Ich lebe nun seit fast einem Jahr in Panama und lerne das Land noch immer kennen. Auf Facebook habe ich immer wieder Details aus dem Land veröffentlicht, aber vielleicht interessiert das ja auch meine Leser hier. Daher werden die Einträge von Facebook nach und nach hierher übertragen, während neue Berichte von nun an zuerst hier erscheinen werden.

 

Höflichkeit

Panameños sind extrem höflich. Jeder wünscht einem einen guten Morgen oder guten Abend, beim Betreten des Aufzuges wird man begrüßt und man verabschiedet sich. Wenn man wie ich um Höflichkeit bemüht ist und sich beim Durchgehen einer Tür umsieht, ob noch andere durchgehen wollen und dann die Tür aufhält, In Deutschland habe ich es dagegen oft genug erlebt, dass andere es wie eine Selbstverständlichkeit sahen, wenn man ihnen die Tür aufhielt. Als sei man ein Portier. Nur dass hier auch dem Portier dafür gedankt würde.

Panameños respektieren ihre Alten ganz besonders. Es gibt sogar ein Gesetz, das Jubilados Vorzüge einräumt. Sie erhalten beispielsweise günstigere Preise in öffentlichen Verkehrsmitteln und meines Wissens müssen (!) Restaurants und Kinos ihnen einen Rabatt einräumen. In Behörden und Banken gibt es eigene Schalter für Jubilados, die daraufhin natürlich viel kürzer anstehen müssen.

Ein Freund sagte mir, die Ubahn der Stadt habe keine Sitzplätze. Wie, keine Sitzplätze? Naja, natürlich habe sie welche, aber die Einheimischen stehen alle für Frauen auf. Das heißt, es sitzen nur Senioren und Frauen, Männer stehen alle. In Deutschland ist es dagegen inzwischen eine Besonderheit, wenn jemand auch nur für gehbehinderte Senioren in der Straßenbahn aufsteht.

Als ich mit einer Bekannten zu einer Behörde gegangen bin, wurden wir an der Schlange vorbeigewunken, da sie an Krücken ging. Der Umstand, dass sie in dem Moment gehbehindert war, sparte uns also rund 30 Minuten Wartezeit.

Wie das alles allerdings mit der völlig mangelnden Pünktlichkeit einher geht, ist für einen Deutschen nur schwer zu begreifen. Man erscheint pünktlich zum Termin, der andere kommt aber gerne mal erst eine Stunde später. Eine Nachbarin ist Ärztin und hat mir erzählt, teilweise kommen die Patienten zu ihrer eigenen Operation zwei Stunden zu spät. Als Deutscher empfinde ich das als Affront, weil ich meine Zeit nicht gestohlen habe. Aber hier ist es normal.
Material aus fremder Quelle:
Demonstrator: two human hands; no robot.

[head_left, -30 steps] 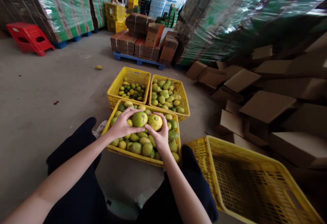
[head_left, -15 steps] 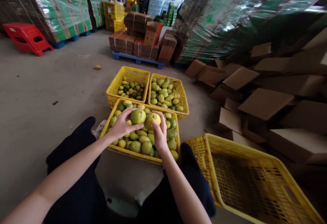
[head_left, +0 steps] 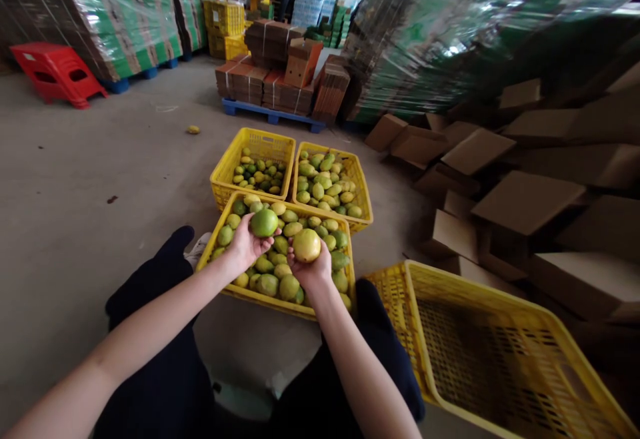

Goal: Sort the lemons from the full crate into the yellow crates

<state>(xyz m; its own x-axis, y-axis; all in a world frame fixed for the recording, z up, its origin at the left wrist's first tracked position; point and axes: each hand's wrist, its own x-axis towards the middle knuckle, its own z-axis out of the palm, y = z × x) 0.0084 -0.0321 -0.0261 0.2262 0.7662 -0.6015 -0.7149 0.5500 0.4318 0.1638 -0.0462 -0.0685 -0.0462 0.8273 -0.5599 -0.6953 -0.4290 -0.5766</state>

Normal bedeutet aber keineswegs, dass sie sich des Problems nicht bewusst wären. Es gibt beispielsweise Memes im lokalen Teil des Internets und auf lokalen Webseiten und Facebookseiten, wo unter der Überschrift: „Wie kannst Du Panama besser machen“ immer als Punkt 1 steht: „Sei pünktlich“.

Lustigerweise stand in einem Buch über Panama, dass die Einheimischen immer zu spät seien – von Ausländern aber Pünktlichkeit erwarten.